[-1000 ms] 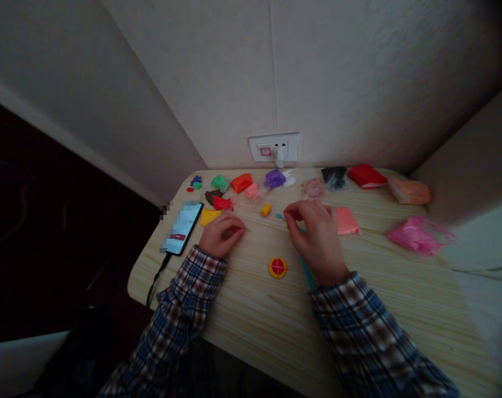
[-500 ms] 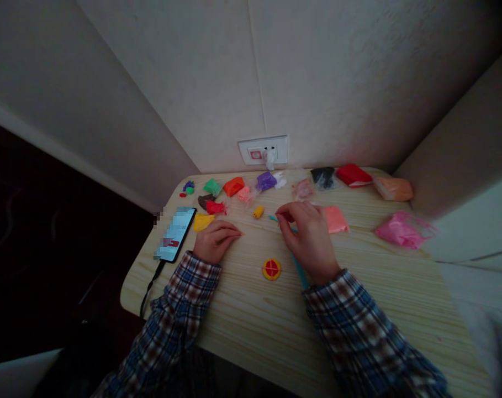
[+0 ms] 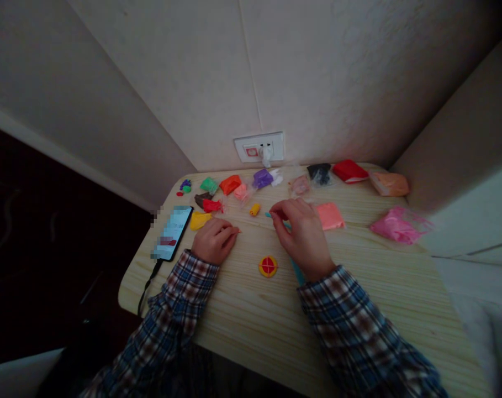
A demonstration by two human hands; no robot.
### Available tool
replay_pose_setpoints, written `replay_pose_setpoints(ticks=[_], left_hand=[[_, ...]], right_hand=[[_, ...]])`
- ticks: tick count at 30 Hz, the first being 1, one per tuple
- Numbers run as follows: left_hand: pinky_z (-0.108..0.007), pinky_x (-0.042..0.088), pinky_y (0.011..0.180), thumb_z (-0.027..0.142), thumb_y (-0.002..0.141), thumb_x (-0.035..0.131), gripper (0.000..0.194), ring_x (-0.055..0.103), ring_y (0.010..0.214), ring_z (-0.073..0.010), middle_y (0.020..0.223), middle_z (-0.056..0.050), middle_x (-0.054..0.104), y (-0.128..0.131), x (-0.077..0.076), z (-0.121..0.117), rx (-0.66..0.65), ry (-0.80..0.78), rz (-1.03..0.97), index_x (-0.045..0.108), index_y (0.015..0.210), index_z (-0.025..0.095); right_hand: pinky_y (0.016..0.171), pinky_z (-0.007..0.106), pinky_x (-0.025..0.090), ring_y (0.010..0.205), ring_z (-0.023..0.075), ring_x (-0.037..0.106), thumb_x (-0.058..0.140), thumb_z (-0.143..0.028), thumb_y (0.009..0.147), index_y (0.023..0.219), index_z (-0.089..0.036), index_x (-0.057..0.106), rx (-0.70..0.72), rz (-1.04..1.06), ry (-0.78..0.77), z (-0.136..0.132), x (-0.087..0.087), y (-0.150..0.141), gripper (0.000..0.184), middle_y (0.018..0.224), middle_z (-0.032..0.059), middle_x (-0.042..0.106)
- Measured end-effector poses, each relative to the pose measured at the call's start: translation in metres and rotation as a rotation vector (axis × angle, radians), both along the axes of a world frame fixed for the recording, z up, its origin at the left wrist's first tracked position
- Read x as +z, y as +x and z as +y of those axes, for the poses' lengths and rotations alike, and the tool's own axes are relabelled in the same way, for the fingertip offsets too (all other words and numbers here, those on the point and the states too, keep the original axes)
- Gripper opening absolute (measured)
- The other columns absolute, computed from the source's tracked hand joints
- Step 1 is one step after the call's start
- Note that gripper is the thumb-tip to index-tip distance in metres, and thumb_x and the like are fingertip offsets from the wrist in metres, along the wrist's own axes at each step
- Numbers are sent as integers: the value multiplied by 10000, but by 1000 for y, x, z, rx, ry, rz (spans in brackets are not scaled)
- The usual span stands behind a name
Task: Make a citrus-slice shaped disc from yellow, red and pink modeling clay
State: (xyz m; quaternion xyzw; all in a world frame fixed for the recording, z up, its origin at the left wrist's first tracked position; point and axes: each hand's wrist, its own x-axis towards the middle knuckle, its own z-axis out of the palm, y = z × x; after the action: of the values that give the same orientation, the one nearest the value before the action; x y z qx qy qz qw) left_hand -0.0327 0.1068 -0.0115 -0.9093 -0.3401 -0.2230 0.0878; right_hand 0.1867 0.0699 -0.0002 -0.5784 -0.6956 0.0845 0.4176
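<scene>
Bench (image 3: 358, 287) of pale wood grain is carrying everything, and its left edge is the likeliest trouble: the black smartphone (image 3: 173, 232) is lying beside the left hand (image 3: 213, 239), so a nudge could be pushing it over. That hand is resting loosely curled, holding nothing visible. The right hand (image 3: 302, 235) is pinching a slim teal modelling tool (image 3: 295, 265) running under its palm. Crinkly pink plastic bag (image 3: 400, 225) and salmon clay slab (image 3: 329, 215) are crowding its right. The small yellow-and-red clay disc (image 3: 268, 266) is lying between both hands, where a sleeve could be squashing it.
</scene>
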Motion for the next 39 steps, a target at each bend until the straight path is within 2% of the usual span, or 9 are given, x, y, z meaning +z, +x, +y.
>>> replay_pose_setpoints(ticks=[3, 7, 9, 15, 20, 25, 33, 39], left_hand=[[-318, 481, 679, 190, 836, 534, 145, 582, 756, -184, 822, -78, 660, 0, 4, -6, -31, 29, 65, 673, 868, 163], [-352, 478, 686, 144, 840, 457, 255, 589, 832, -221, 902, -116, 649, 0, 8, -14, -39, 71, 233, 627, 1030, 146], [-353, 479, 680, 130, 833, 447, 281, 593, 839, -225, 917, -123, 648, 0, 8, -17, -35, 80, 256, 610, 1062, 142], [-332, 487, 691, 150, 836, 497, 297, 600, 800, -208, 905, -95, 666, -2, 2, -17, -16, 114, 155, 597, 1116, 155], [-313, 475, 694, 226, 857, 545, 148, 589, 773, -187, 837, -69, 664, 0, -1, -10, 12, 58, 57, 663, 932, 178], [-301, 468, 700, 239, 870, 524, 145, 571, 750, -175, 800, -65, 644, 2, -1, -5, 62, 14, -4, 630, 807, 162], [-312, 479, 726, 243, 859, 543, 127, 577, 778, -182, 809, -65, 635, 4, 0, -3, 57, -88, -71, 613, 806, 152], [-327, 490, 795, 249, 842, 575, 141, 587, 878, -186, 910, -70, 634, 7, 4, -1, 36, -144, -196, 616, 944, 160]], right_hand=[[705, 319, 347, 774, 193, 523, 475, -177, 846, 803, -183, 564, -3, 7, -1, 0, 0, 0, 100, 755, 35, 602], [710, 322, 349, 777, 193, 525, 472, -182, 847, 804, -188, 562, 2, 12, 5, 1, -1, 0, 100, 765, 35, 608], [711, 322, 351, 775, 192, 525, 472, -182, 847, 802, -190, 560, 6, 11, 9, 1, -1, 0, 99, 767, 35, 608], [720, 327, 355, 787, 197, 521, 473, -186, 852, 807, -185, 562, -16, -3, 11, 1, -2, 1, 100, 768, 37, 601], [733, 327, 364, 802, 197, 521, 469, -184, 858, 805, -177, 564, -24, -12, -5, 1, -1, 1, 109, 777, 40, 595], [727, 335, 364, 795, 199, 521, 486, -183, 848, 806, -179, 568, -21, -6, 1, 1, -1, 1, 91, 779, 38, 599], [770, 351, 402, 860, 199, 525, 533, -230, 839, 840, -191, 615, 1, 196, 8, 1, 0, 0, 91, 850, 48, 581], [813, 342, 428, 888, 183, 547, 553, -238, 835, 805, -189, 625, 61, 363, -5, 2, 1, -4, 92, 879, 53, 598]])
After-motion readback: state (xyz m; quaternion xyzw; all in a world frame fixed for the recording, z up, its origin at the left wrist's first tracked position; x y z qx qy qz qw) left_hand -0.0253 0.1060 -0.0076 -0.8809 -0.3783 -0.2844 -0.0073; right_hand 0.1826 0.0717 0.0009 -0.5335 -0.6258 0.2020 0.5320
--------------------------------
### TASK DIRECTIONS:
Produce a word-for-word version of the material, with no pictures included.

### TASK RESULT:
[-1000 ms] 
[-500 ms] 
[+0 ms] 
A demonstration by two human hands; no robot.
### Available tool
replay_pose_setpoints, written `replay_pose_setpoints(ticks=[_], left_hand=[[_, ...]], right_hand=[[_, ...]])`
- ticks: tick count at 30 Hz, the first being 1, one per tuple
- Numbers run as follows: left_hand: pinky_z (-0.108..0.007), pinky_x (-0.042..0.088), pinky_y (0.011..0.180), thumb_z (-0.027..0.142), thumb_y (-0.002..0.141), thumb_x (-0.035..0.131), gripper (0.000..0.194), ring_x (-0.055..0.103), ring_y (0.010..0.214), ring_z (-0.073..0.010), middle_y (0.020..0.223), middle_z (-0.056..0.050), middle_x (-0.054..0.104), y (-0.128..0.131), x (-0.077..0.076), z (-0.121..0.117), rx (-0.66..0.65), ry (-0.80..0.78), rz (-1.03..0.97), index_x (-0.045..0.108), index_y (0.015..0.210), index_z (-0.025..0.095); right_hand: pinky_y (0.016..0.171), pinky_z (-0.007..0.106), pinky_x (-0.025..0.090), ring_y (0.010..0.205), ring_z (-0.023..0.075), ring_x (-0.037..0.106), thumb_x (-0.058..0.140), thumb_z (-0.143..0.028), thumb_y (0.009..0.147), index_y (0.023..0.219), index_z (-0.089..0.036), index_x (-0.057..0.106), rx (-0.70..0.72), rz (-1.04..1.06), ry (-0.78..0.77), z (-0.136..0.132), x (-0.087..0.087), y (-0.150..0.141), gripper (0.000..0.184), middle_y (0.018..0.224), middle_z (-0.032..0.059), middle_x (-0.042..0.106)
- Measured end-effector poses, each relative to the pose measured at the call's start: translation in metres and rotation as a rotation vector (axis × angle, radians), both along the axes of a world frame fixed for the recording, z up, its origin at the left wrist's first tracked position
- Read x as +z, y as +x and z as +y of those axes, for the poses' lengths and rotations alike, and the tool's own axes are relabelled in the same way, for the fingertip offsets too (all other words and numbers here, those on the point and the states too, keep the original axes)
- Gripper opening absolute (measured)
- The other columns absolute, computed from the source's tracked hand joints
- Step 1 is one step after the call's start
- Note that gripper is the thumb-tip to index-tip distance in metres, and thumb_x and the like are fingertip offsets from the wrist in metres, along the wrist's own axes at each step
- Numbers are sent as integers: the value multiplied by 10000, but by 1000 for y, x, z, rx, ry, rz (spans in brackets are not scaled)
- The usual span stands behind a name
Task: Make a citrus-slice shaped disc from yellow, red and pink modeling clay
State: (xyz m; quaternion xyzw; all in a world frame fixed for the recording, z up, its origin at the left wrist's first tracked position; point and axes: each hand's wrist, its own x-axis towards the middle knuckle, its own z-axis out of the palm, y = z × x; after the action: of the values that give the same orientation, the one nearest the value before the action; x y z qx qy qz qw) left_hand -0.0327 0.1068 -0.0115 -0.9093 -0.3401 -0.2230 0.0878; right_hand 0.1867 0.0699 -0.0002 -0.5784 -0.6956 0.0845 0.4176
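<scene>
Bench (image 3: 358, 287) of pale wood grain is carrying everything, and its left edge is the likeliest trouble: the black smartphone (image 3: 173, 232) is lying beside the left hand (image 3: 213, 239), so a nudge could be pushing it over. That hand is resting loosely curled, holding nothing visible. The right hand (image 3: 302, 235) is pinching a slim teal modelling tool (image 3: 295, 265) running under its palm. Crinkly pink plastic bag (image 3: 400, 225) and salmon clay slab (image 3: 329, 215) are crowding its right. The small yellow-and-red clay disc (image 3: 268, 266) is lying between both hands, where a sleeve could be squashing it.
</scene>
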Motion for the next 39 steps, a target at each bend until the straight path is within 2% of the usual span, or 9 are given, x, y, z meaning +z, +x, +y.
>>> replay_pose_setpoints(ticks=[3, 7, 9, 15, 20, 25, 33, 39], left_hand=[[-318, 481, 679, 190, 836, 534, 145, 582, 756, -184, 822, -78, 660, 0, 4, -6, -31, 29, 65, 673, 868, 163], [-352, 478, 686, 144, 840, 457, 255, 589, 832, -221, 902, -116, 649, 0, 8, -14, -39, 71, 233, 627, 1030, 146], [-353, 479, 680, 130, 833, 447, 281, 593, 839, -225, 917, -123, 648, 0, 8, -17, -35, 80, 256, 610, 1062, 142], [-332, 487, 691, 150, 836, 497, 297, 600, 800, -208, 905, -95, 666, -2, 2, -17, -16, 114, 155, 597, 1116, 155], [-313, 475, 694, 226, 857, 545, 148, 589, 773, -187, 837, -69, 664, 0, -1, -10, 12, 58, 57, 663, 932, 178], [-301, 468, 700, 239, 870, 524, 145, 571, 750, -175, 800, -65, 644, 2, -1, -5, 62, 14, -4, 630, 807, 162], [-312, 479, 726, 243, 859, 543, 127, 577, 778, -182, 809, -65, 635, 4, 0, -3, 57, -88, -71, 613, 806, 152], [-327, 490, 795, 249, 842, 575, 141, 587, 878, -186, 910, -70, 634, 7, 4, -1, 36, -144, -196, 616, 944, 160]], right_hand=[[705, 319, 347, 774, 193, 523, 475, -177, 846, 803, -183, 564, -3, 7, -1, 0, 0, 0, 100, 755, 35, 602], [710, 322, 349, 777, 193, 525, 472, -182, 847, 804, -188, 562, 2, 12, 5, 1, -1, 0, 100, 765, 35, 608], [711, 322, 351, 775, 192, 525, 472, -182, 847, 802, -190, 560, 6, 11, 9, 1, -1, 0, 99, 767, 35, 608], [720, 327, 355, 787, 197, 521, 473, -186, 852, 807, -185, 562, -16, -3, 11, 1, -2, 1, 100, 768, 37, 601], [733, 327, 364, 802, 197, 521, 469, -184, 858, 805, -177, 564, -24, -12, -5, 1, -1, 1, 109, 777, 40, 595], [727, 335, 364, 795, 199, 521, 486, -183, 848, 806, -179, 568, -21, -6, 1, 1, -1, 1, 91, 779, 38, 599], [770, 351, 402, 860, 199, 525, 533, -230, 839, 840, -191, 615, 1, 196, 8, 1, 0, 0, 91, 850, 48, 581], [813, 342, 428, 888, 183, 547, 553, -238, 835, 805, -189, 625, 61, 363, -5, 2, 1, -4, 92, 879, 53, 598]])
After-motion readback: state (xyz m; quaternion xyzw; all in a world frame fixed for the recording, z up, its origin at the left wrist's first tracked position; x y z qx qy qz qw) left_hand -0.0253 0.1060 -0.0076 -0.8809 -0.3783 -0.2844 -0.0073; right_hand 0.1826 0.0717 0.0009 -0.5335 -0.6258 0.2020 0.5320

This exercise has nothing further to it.